Divisez ensuite chaque région de valeur d’intensité d’intérêt par l’intensité de base pour normaliser l’intensité du PF GFP jusqu’à la ligne de base. Comparez les intensités normalisées de GFP aux segments postérieur, médial et antérieur pendant l’onde de contraction de muscle pour examiner les changements dans l’ampleur de la contraction de muscle pendant que l’onde se propage et pour déterminer la direction de l’onde. Pour comparer les contractions musculaires sur les côtés gauche et droit de l’embryon, analyser les intensités maximales pour les mêmes segments des deux côtés de l’embryon.
Utilisez l’amplitude de contraction et le moment des pics pour révéler les différences, le cas échéant, et l’étendue et le moment des ondes de contraction musculaire périssaltique. Ici, des contractions musculaires périssaltiques normales dans un embryon sauvage de Drosophila sont montrées. Dans cette vidéo de roulement dans un embryon de type sauvage, notez que l’appendice dorsal ne bouge pas tandis que la trachée indique que l’embryon a roulé dans sa coquille.

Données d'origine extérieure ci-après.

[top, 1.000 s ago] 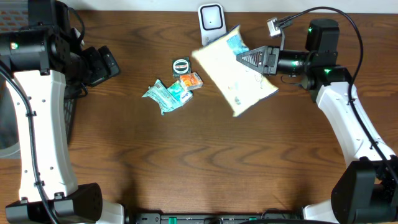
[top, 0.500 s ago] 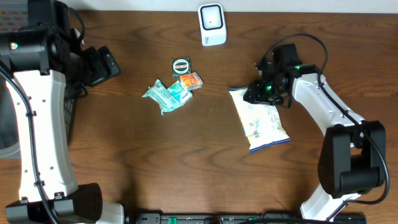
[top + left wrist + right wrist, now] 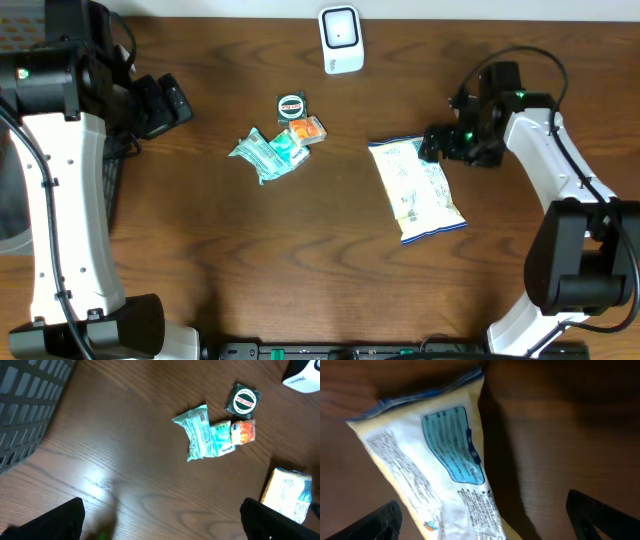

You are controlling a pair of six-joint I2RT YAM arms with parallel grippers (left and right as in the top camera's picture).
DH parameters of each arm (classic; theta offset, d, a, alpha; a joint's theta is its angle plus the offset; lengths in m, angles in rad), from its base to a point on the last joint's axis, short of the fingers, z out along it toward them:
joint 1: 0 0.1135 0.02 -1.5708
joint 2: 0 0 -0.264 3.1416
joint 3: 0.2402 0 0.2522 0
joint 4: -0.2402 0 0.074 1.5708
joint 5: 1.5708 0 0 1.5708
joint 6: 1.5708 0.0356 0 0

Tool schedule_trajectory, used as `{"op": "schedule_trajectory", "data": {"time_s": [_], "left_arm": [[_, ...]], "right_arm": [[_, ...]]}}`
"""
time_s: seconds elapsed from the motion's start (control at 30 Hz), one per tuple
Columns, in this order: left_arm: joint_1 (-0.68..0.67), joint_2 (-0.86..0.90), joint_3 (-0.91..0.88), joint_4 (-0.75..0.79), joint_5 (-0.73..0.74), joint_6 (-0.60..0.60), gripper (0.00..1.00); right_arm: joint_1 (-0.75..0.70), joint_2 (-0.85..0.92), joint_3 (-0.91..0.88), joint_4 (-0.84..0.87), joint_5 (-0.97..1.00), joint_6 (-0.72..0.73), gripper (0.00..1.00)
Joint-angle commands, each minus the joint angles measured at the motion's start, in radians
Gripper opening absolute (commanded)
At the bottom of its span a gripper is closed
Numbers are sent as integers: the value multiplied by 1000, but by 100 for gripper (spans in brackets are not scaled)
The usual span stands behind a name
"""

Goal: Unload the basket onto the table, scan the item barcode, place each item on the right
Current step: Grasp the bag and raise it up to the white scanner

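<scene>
A pale yellow and white snack bag (image 3: pixel 416 188) lies flat on the wooden table, right of the middle. My right gripper (image 3: pixel 437 143) is open at the bag's upper right corner and holds nothing. In the right wrist view the bag (image 3: pixel 435 460) fills the left half, between the spread fingers of my right gripper (image 3: pixel 487 525). The white barcode scanner (image 3: pixel 341 38) stands at the table's far edge. My left gripper (image 3: pixel 170 105) hangs open at the far left, away from the items. In its own view the left gripper (image 3: pixel 162 527) has only bare wood between its fingers.
A green packet (image 3: pixel 265 152), an orange packet (image 3: pixel 310 129) and a round black-and-green item (image 3: pixel 291 106) lie in a cluster left of the middle. A dark mesh basket (image 3: pixel 25 405) stands at the table's left edge.
The right gripper carried the bag down from in front of the scanner to the table, opened, let it go, and drew back to the right. The left arm has not moved.
</scene>
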State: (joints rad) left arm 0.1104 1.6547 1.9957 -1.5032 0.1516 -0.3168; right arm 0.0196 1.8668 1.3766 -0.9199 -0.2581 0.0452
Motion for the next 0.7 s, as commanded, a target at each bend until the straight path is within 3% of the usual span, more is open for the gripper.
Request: {"op": "schedule_trajectory", "data": {"time_s": [0.0, 0.13, 0.2, 0.27, 0.4, 0.43, 0.47, 0.53, 0.6, 0.67], "left_arm": [[2, -8, 8, -3, -5, 2, 98], [2, -8, 8, -3, -6, 2, 98], [2, -8, 8, -3, -6, 2, 98], [2, -8, 8, -3, -6, 2, 98], [2, -8, 8, -3, -6, 2, 98], [2, -8, 8, -3, -6, 2, 98], [2, -8, 8, -3, -6, 2, 98], [2, -8, 8, -3, -6, 2, 98], [2, -8, 8, -3, -6, 2, 98], [2, -8, 8, -3, -6, 2, 98]], "right_arm": [[11, -15, -108, 51, -93, -68, 99], [31, -15, -211, 161, -183, -58, 99], [42, -15, -249, 207, -182, -27, 95], [60, -15, -299, 280, -195, 24, 76], [99, -15, -345, 352, -197, 101, 77], [112, -15, -353, 368, -196, 119, 73], [124, -15, -359, 382, -196, 138, 61], [142, -15, -359, 399, -200, 179, 26], [152, -16, -352, 412, -235, 202, 1], [150, -16, -331, 414, -304, 207, 1]]}}
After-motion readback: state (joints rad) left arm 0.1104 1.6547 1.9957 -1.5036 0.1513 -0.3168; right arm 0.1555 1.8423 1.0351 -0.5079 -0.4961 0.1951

Dans cette analyse représentative, les pics de contraction musculaire au cours de la période de 165 à 178 secondes représentent une seule onde vers l’avant. Pour cet embryon, aucune différence dans l’amplitude et le temps des contractions musculaires n’a été mesurée sur les côtés droit et gauche de l’embryon. Une contraction périssaltique est désignée comme onde de type 1 vers l’avant si son profil a un pic qui se pose à la région postérieure d’abord suivi de pics aux régions moyennes et antérieures.

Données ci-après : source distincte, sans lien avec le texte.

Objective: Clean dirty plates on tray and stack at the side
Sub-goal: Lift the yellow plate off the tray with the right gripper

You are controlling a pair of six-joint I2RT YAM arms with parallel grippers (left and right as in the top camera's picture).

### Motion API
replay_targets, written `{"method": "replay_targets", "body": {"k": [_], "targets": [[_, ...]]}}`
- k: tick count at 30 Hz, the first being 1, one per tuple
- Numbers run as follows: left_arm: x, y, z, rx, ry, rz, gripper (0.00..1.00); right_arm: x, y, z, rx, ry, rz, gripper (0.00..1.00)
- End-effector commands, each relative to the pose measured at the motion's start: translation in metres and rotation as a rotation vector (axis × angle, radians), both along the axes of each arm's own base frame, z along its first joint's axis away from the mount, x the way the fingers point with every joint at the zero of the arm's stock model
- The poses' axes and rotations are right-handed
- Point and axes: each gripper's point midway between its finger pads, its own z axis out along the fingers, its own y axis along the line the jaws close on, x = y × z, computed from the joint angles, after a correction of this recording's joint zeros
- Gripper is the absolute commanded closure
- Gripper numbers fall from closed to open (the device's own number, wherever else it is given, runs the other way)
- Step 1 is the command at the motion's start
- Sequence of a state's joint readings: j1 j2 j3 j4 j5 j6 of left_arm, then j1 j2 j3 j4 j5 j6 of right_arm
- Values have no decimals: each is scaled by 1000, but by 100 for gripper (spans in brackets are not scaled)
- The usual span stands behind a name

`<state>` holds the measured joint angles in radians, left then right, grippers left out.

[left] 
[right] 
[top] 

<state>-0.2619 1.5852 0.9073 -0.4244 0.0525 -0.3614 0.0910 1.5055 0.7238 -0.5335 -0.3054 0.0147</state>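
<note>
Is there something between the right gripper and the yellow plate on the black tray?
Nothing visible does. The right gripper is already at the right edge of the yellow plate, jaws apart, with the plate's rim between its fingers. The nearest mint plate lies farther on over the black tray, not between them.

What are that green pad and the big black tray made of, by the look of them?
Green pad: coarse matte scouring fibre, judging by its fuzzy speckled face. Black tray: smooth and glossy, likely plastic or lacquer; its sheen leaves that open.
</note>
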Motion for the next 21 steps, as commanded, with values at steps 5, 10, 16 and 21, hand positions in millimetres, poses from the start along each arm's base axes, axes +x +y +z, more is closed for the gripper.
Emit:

Une onde de type 1 vers l’arrière est un pic qui se pose d’abord à des segments antérieurs, puis se propage vers les régions postérieures. Les ondes de type deux commencent à une extrémité de l’embryon et se dirigent vers les régions moyennes avant de revenir à leur origine sous forme d’onde de balayage redéavenie à l’extrémité opposée. Les embryons mutants de posture de corps démontrent une fréquence relative anormale du type un à la génération d’onde de type deux qui a comme conséquence une anomalie de posture de corps désignée comme phénotype de torsion ou de rotation de corps.

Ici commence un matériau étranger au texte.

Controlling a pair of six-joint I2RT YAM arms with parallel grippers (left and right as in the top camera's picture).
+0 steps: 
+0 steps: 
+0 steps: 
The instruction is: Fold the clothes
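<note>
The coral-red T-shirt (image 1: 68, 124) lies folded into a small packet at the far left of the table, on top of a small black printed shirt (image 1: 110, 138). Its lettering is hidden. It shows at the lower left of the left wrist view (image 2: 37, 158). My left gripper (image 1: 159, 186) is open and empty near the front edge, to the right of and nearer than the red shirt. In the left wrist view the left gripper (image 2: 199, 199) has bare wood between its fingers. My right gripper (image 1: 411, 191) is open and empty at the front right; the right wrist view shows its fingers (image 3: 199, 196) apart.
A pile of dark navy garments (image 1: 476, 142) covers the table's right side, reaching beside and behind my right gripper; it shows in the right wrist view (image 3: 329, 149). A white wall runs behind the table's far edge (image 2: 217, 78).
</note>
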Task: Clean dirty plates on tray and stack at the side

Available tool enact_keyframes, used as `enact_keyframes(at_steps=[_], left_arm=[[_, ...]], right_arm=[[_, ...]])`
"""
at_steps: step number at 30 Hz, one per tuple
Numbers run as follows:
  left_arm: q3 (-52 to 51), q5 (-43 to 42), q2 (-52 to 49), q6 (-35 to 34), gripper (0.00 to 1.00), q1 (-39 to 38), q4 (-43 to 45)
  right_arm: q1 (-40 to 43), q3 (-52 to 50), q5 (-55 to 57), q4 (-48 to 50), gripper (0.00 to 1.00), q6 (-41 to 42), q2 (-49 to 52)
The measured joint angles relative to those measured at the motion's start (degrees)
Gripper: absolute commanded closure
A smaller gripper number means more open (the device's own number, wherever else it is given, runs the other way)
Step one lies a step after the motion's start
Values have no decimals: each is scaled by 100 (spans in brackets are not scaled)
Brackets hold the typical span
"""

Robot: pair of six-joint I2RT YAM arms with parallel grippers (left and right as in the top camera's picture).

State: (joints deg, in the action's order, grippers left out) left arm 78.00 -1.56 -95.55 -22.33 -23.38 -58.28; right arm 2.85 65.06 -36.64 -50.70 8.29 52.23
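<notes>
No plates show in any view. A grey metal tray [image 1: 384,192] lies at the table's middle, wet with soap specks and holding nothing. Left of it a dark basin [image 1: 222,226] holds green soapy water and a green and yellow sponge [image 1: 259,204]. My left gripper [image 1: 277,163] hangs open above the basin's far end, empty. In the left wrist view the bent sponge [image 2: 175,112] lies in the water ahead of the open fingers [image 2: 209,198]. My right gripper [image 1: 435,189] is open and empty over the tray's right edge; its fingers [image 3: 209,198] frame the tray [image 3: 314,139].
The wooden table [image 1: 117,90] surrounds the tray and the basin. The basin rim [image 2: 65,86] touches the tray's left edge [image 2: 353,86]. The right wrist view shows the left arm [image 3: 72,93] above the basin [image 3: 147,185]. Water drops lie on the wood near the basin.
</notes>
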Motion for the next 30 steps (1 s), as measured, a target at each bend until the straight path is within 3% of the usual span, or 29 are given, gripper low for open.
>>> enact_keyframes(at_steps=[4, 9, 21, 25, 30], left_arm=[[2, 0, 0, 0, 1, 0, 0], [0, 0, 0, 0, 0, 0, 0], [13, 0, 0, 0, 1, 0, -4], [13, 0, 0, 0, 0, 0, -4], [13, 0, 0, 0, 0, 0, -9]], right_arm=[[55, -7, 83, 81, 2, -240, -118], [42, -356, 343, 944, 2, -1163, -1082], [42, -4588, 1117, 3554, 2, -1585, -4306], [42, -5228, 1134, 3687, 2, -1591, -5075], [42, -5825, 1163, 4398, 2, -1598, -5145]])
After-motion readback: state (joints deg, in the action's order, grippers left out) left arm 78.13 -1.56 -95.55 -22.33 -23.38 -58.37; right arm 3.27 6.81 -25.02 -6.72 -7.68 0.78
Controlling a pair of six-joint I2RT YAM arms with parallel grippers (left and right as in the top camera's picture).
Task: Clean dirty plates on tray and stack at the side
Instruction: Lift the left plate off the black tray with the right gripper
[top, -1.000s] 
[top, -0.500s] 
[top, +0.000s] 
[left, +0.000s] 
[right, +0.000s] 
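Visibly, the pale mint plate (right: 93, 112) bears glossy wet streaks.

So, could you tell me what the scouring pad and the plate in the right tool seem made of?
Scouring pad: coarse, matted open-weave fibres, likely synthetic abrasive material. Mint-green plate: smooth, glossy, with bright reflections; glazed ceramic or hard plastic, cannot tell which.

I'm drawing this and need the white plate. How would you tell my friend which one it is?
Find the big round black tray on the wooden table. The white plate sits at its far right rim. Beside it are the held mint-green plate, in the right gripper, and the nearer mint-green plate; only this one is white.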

Pour utiliser la fluorescence comme une lecture pour les paramètres de contraction musculaire, il est essentiel d’utiliser des embryons avec un journaliste dans le tissu musculaire. Cette méthode peut être utilisée pour l’enregistrement simultané des contractions musculaires de nombreux embryons et pour l’évaluation des réponses à divers stimuli, médicaments ou changements environnementaux.